Would you repeat exactly the part of the listing below that runs from the line containing "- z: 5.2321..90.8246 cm" down to the line containing "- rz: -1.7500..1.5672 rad", inclusive, and nothing else?

INFORMATION PROVIDED |
====

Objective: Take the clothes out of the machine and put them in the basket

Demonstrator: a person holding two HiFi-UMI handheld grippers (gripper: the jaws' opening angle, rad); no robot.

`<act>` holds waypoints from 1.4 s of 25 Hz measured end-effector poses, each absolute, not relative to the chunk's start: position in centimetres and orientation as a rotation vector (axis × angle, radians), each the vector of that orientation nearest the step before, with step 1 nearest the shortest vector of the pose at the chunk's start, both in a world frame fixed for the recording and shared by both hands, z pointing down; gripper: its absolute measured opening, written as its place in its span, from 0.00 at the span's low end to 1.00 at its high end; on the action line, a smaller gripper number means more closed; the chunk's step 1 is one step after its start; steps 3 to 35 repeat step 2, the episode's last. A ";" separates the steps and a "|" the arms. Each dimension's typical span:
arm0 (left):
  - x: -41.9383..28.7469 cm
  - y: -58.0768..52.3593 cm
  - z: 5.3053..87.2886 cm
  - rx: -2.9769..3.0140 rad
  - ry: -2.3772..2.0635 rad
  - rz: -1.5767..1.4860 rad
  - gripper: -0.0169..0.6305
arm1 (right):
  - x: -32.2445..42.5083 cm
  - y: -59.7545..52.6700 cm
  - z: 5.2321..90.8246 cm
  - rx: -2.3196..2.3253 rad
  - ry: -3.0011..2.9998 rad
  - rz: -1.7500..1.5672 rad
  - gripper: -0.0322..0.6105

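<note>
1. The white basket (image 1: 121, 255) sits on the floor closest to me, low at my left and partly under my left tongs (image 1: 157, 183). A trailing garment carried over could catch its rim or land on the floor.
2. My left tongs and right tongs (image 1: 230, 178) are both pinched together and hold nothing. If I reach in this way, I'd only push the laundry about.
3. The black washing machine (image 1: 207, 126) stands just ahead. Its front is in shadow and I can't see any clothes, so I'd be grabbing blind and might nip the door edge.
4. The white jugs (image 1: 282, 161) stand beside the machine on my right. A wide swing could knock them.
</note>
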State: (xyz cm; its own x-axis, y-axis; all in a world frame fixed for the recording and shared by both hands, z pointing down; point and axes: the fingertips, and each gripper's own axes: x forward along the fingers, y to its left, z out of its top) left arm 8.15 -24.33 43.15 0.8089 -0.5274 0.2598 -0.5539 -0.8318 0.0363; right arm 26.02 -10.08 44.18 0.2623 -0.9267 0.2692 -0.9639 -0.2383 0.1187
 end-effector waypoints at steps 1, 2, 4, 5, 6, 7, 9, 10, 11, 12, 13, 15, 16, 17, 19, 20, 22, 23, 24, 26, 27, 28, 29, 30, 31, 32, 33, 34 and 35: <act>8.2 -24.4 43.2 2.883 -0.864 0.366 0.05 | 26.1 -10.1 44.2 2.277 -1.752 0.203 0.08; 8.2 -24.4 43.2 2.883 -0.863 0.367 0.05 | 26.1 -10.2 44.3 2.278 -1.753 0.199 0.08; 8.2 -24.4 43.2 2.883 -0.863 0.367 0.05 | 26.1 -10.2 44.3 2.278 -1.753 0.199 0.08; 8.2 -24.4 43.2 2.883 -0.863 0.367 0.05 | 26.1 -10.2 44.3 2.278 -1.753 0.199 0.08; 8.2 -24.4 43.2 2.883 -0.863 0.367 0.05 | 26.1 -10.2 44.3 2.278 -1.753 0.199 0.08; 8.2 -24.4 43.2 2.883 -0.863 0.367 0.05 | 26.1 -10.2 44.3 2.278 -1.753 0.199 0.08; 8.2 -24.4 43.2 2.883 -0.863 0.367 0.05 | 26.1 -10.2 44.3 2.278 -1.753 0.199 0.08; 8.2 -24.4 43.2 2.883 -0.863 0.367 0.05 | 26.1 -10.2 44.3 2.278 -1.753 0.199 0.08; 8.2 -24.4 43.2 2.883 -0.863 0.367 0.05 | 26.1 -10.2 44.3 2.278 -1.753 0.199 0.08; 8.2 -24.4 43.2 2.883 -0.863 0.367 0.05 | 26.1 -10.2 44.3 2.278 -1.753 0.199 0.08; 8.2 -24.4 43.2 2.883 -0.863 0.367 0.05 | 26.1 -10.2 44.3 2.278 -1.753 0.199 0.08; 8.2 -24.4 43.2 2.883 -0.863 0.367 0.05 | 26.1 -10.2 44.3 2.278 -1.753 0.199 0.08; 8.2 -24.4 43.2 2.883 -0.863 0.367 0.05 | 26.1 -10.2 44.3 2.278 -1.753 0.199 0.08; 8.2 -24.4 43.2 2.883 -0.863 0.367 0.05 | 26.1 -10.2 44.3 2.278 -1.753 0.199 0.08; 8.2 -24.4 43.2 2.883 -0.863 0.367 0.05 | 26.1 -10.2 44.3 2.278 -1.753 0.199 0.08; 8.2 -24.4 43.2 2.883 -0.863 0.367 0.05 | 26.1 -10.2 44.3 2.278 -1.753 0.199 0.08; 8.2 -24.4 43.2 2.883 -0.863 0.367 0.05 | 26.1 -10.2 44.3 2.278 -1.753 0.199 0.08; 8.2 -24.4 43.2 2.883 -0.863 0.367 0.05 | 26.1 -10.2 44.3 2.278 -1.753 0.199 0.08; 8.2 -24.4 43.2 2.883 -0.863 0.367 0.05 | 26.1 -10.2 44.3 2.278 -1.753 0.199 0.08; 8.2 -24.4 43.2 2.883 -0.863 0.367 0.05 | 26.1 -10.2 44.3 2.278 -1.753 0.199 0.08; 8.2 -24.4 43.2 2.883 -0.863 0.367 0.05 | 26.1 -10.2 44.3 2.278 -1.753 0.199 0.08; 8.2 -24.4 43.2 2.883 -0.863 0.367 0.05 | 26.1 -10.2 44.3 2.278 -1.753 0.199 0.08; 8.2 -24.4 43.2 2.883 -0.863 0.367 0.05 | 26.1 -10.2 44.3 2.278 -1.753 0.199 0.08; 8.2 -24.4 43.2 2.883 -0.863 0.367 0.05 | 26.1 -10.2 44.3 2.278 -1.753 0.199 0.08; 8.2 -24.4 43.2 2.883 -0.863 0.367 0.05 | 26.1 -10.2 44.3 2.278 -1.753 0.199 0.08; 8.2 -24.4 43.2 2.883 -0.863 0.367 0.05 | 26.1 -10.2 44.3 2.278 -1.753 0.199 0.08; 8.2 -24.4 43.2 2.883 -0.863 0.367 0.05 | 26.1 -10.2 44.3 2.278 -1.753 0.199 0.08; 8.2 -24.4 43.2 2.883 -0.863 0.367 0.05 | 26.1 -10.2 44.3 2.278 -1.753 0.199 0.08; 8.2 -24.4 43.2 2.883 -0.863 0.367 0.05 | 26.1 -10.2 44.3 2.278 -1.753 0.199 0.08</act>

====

RESULT OF THE TASK |
  - z: 5.2321..90.8246 cm
  - rx: -2.3196..2.3253 rad
  - ry: -3.0011..2.9998 rad
  - rz: -1.7500..1.5672 rad

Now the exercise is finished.